Today’s smartwatches are essentially compact computers, possessing many capabilities similar to today’s mobile devices. That would be a more apt comparison, especially since the Basis Peak posses capability similar to today’s popular fitness tracking apps. The Basis Peak, from Intel, is the newest in the line of fitness wearables. It has been in the market since November 2014, and we managed to get some hands-on time at CES 2015.
Let’s take a quick look at the features again:-
- Sensors – Optical Heart Rate Sensor, Galvanic Skin Response, Skin Temperature, 3-Axis Accelerometer
- High Contrast Touch Screen Made With Gorilla Glass 3
- Water resistant up to 5 ATM
- Up to 4 day battery life
- Wireless Connectivity over Bluetooth Smart
- Compatible with iOS or Android
Design & Build Quality
If you have not heard of the Basis Peak, it is basically a fitness tracker, which is available in two colors – matte black and white. The housing itself is cast aluminum, featuring a large 1.25″ touchscreen Gorilla Glass display, set atop a 23mm wristband. Even with the large display, we find the Basis Peak extremely comfortable and lightweight.
On the bottom of the Peak is the newly implemented optical heart rate sensor, which is great at accurately tracking the user’s heart rate in real time. This fitness tracker is especially noted for tracking fitness parameters and even sleep patterns.
It’s also waterproof up to 50 meters, which is perfect for wearing in the shower if the user decided to.
The overall design of the device is pretty sleek, though some people with petite wrists might find it a little too large.
The Basis Peak’s display uses a monochromatic LCD, which allows for better battery life and readability under the sunlight. The display is very simple and also has an LED backlight. which has to be manually turned on by swiping up on the right side of the display.
We liked how Basis decided to keep the display on the Peak simple. Fitness trackers aren’t designed with display beauty in mind. They are meant to display the user’s fitness metrics. Anything beyond that is a waste of battery life.

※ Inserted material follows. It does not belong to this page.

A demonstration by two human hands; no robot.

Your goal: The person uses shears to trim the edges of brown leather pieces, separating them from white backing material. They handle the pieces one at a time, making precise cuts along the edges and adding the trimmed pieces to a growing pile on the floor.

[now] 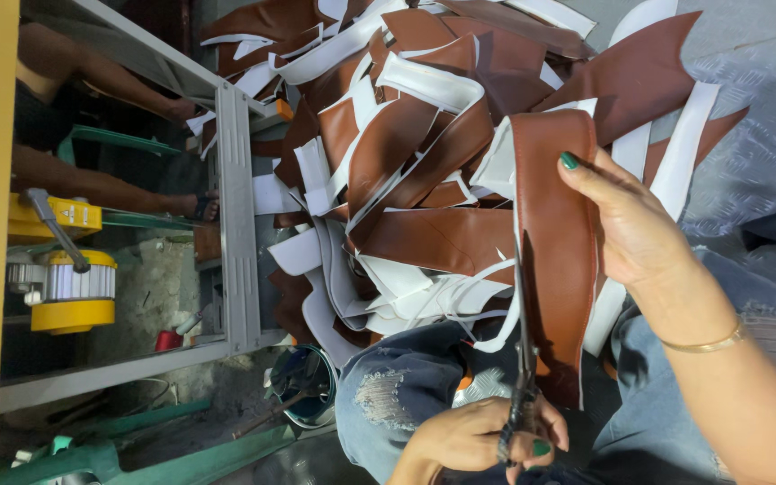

Basis rates the battery life at 4 days of usage but we only manage to get around 2.5 days of continuous use before the battery began to run low. We turned on all incoming notifications though, so that might be the reason for its shortcoming on the battery life. But for a device that tracks activity automatically, with its sensors firing away throughout the day (and night), we would say that the battery life is admirable.
One of the feature that we really liked on the Basis Peak is the automatic detection. The Peak is able to automatically detect if the user is walking, running, cycling or sleeping with its Body IQ technology. We got on our bicycle to test this out and surely enough, seconds later, after a few pedals, we saw the bicycle icon displayed.
Another nice feature that Basis included in the Peak is the easily removable wristband, giving the users options on a variety of different wristband options.
The smartphone app, available for both iPhone and Android, gives users an overview of their fitness and sleep activity (can be accessed via their website too). Once the device is connected to a smartphone via Bluetooth, it will sync with the app to give users the latest fitness and sleep tracking data. During our test, we found that the syncing process can be quite slow at times.
One interesting feature of the app are “Habits”, which are goals that users can set, such as getting eight hours sleep each night, or biking for half an hour twice a week – each habit is adjustable to fit the need of the user. Users start off with one habit, then when completed, will be awarded points, which go towards unlocking a new habit. It’s a great way to motivate oneself and the Peak gives users a little reminder if they haven’t completed any habits.
The activity feed is where users get an overview of their recent activities, broken down to a daily basis. It’ll display the overall steps taken, calories burned and average heart rate as well as each activity undertaken, both fitness and sleep wise for each day that the user wears the Basis Peak. Tapping on a fitness activity will open the Charting menu, which displays more in-depth statistics in the form of a bar graph.
Most of the fitness trackers in the market now require the user to manually change the activity to start tracking. The Basis Peak doesn’t require that. It automatically takes into account of what activity the user is doing and calculates the time spent doing the activity and the calories the user burned. The user then can either look at every detail on the website or the smartphone app, ranging from heart rate, the amount of sweat, and even the skin temperature at any time of day for the time that the user wore the Peak.
Overall, we really like the the Basis Peak and we think that it is a great fitness and sleep tracker. The accuracy of the Peak itself is great and it provides users with a great amount of data on their daily activity to help improve the user’s lifestyle.